I assume the Gen II has one as the Gen I certainly does.


----------



## Taxman (Aug 10, 2017)

Blasirl said:


> I assume the Gen II has one as the Gen I certainly does.


Gen II does indeed. The frontmost screw holding the airbag to the body is very far forward, up by the dash speaker grille. 
The pillar cover dangles from a retainer that keeps it from flying into the occupant's face. 

Not sure how a couple of 2 1/6" gauges and associated wiring would complicate deployment. 
I'm guessing it wouldn't be a big deal, but I'm also guessing that no accessory manufacturer would bet their financial future on never getting sued for an untested modification to an airbag cover.


----------



## IPhantom (Aug 22, 2017)

I played around with the idea of some gauges too but came to the conclusion there is just no practical space in the Gen II. Given the size of these gauges. I'd prefer the center console or on top of the infotainment system. But the gauges are just too large.
Pics of the Camaro and the Focus for reference.
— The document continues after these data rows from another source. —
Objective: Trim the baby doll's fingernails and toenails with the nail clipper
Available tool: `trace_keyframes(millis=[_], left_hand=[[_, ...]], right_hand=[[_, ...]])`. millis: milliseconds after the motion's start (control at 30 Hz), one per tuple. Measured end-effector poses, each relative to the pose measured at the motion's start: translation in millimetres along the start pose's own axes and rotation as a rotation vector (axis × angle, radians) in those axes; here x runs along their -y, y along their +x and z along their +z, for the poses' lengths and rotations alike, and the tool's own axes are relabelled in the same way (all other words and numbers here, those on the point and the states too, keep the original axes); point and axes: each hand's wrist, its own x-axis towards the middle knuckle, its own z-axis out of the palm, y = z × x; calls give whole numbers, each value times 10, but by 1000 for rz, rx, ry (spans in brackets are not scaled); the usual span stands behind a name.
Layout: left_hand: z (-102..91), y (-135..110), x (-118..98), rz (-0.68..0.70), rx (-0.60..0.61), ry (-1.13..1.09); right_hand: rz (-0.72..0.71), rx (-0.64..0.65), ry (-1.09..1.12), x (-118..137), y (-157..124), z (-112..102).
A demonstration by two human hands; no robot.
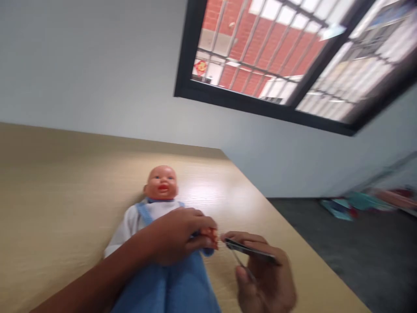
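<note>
Well, the left hand (174,239) is closed on the arm end of a plastic baby doll (159,187) (this part is blurred), which lies on a grainy wooden table (65,195); at three o'clock, the right hand (265,274) pinches flat metal nail clippers (250,252).

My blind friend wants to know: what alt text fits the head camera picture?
A person's left hand holds a small red-orange part of a baby doll lying on a wooden table; the right hand holds what look like metal nail clippers beside it. Above is a barred window.
</note>
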Motion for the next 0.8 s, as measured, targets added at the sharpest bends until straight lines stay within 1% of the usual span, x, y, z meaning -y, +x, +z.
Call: trace_keyframes(millis=[33,100,233,400,500,700,800], left_hand=[[-5,-7,33,-19,-13,5],[-30,-44,70,-30,-3,-5],[-40,-90,44,-70,9,-33],[-22,-70,26,-88,10,-61],[-25,-61,30,-82,13,-67],[-27,-59,37,-74,14,-71],[-25,-59,42,-59,10,-73]], right_hand=[[-35,14,-46,-12,18,-20],[-105,39,-101,-13,35,14],[-201,26,-179,29,31,124],[-305,8,-309,46,50,147],[-344,9,-387,61,60,147],[-356,111,-478,89,45,138],[-357,121,-507,94,42,151]])
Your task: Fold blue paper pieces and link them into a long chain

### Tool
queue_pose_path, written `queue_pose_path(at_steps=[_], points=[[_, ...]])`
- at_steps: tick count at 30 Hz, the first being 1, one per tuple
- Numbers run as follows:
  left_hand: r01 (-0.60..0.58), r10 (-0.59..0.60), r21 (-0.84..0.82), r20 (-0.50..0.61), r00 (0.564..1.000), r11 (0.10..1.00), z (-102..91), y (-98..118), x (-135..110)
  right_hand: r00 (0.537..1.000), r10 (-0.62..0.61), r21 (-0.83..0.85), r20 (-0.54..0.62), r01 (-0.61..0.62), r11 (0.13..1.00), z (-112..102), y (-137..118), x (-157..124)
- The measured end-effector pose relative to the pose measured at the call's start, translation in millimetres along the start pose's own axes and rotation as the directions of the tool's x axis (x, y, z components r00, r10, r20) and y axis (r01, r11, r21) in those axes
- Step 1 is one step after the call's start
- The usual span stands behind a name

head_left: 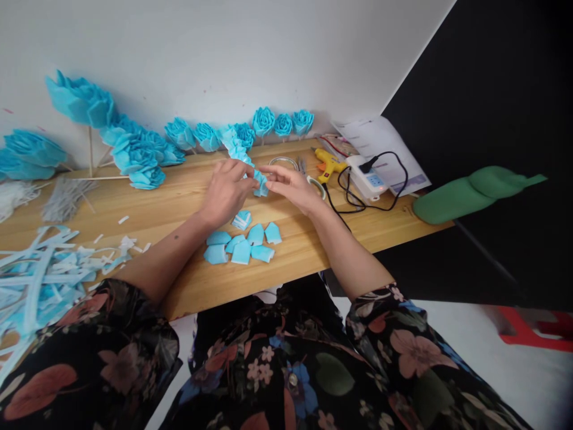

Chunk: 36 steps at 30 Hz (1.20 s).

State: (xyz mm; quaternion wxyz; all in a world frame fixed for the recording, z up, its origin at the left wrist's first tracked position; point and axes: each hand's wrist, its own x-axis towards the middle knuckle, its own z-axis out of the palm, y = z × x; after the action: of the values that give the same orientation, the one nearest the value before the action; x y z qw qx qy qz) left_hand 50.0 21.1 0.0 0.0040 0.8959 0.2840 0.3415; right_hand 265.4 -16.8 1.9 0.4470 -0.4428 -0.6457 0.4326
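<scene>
White wall (268, 54) behind, wooden surface (298, 242) below: through the head view I see the left hand (227, 186) and right hand (292, 186) with fingers curled around a blue folded piece (261, 184) between them; I can't tell which one grips it. If either pinch slackens, I'd expect it to slip or crease. Loose blue cutouts (242, 252) lie just beside the left forearm, so a low sweep could scatter them. Right of the hands, a looping black cord (406, 176) could snag a wrist and drag the yellow glue gun (330, 165).
</scene>
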Motion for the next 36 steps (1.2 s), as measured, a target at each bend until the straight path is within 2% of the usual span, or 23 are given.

I doubt GM would come up with an OEM solution seeing how they save every penny on the Cruze and mess up the GMPP parts.


----------



## Ncfutrell (Feb 20, 2018)

This is just an alternative. I looked everywhere for mounting solutions, and this is what I was able to come up with. It's not useful if you want more than one gauge, but if you plan on an ultragauge(digital, obdii port interfaced), it is the perfect solution.

I used a suction cup pedestal mount with a 1/4" threaded pivot as a mount. I then epoxy'd a piece of flat steel (4" long, 1" wide, 1/4" x 1" elongated mounting hole) to the side of a 2" pvc coupler pipe. (Between 1 3/4" and 2" of mounting plate on pipe) Painted them both black. I ran my wires and line through the paneling on the door, and into the engine bay via the fender.

I have wrapped the line and wires in wireloom now. These are the only pics I have atm on my phone.


----------



## wrexed03 (Apr 22, 2018)

I did something different. I used the air/heater vent on the drivers side.. Right hand drive vehicle. Took the vent out had a solid piece of black rubber (You can use a piece of black plastic) and cut the hole out for the boost gauge. Then i used the chrome ring as a stencil around the vent to cut the rubber round and it fits in there. Can be reversed quite easily without anyone knowing. I didn't want to cut or drill holes into the dash or the vehicle.
Any warm or cool air will be distributed behind the dash and down to the feet area. I don't expect it to have a huge impact with the heating and cooling. Vacuum hose went through the plate for the clutch cable. I used a file and trimmed enough to get the hose through with a round file. (Vehicle is an auto).


----------



## Blasirl (Mar 31, 2015)

Taxman said:


> Gen II does indeed. The frontmost screw holding the airbag to the body is very far forward, up by the dash speaker grille.
> The pillar cover dangles from a* retainer* that keeps it from flying into the occupant's face.
> 
> Not sure how a couple of 2 1/6" gauges and associated wiring would complicate deployment.
> I'm guessing it wouldn't be a big deal, but I'm also guessing that no accessory manufacturer would bet their financial future on never getting sued for an untested modification to an airbag cover.


That retainer is called a tether.This one is deployed.









and this one is intact.









This is inside a Gen I pillar.









This is a ZZP pillar pod alsmost installed:









As you can kind of see, there is plenty of space if you keep things neat. 

Since no one is making these for the gen II's, buy one of these: 
















and mold it into you existing pillar.


----------



## Iamantman (Sep 24, 2018)

wrexed03 said:


> I don't expect it to have a huge impact with the heating and cooling. Vacuum hose went through the plate for the clutch cable. I used a file and trimmed enough to get the hose through with a round file. (Vehicle is an auto).


Hey wrex, do you have any pics from this install? I recently did a job on my car and couldnt find this "clutch plate" I saw mentioned a couple times online. Figured it was a gen1 thing since that's really the only thing I could find any info for. I went through the shifter cable boot under the center console area.


----------



## Blasirl (Mar 31, 2015)

Iamantman said:


> Hey wrex, do you have any pics from this install? I recently did a job on my car and couldnt find this "clutch plate" I saw mentioned a couple times online. Figured it was a gen1 thing since that's really the only thing I could find any info for. I went through the shifter cable boot under the center console area.


This is the one in a Gen I:










It is located under the coolant reservoir on the engine side and in the foot-well in the drivers compartment.


__
Sensitive content, not recommended for those under 18
Show Content


----------



## Iamantman (Sep 24, 2018)

Thanks blasirl. Love the "sensitive content" filter for your second pic haha. I guess cuz it looks like a butt lol

Yeah though nothing like that I see on a gen 2. Thanks though.


----------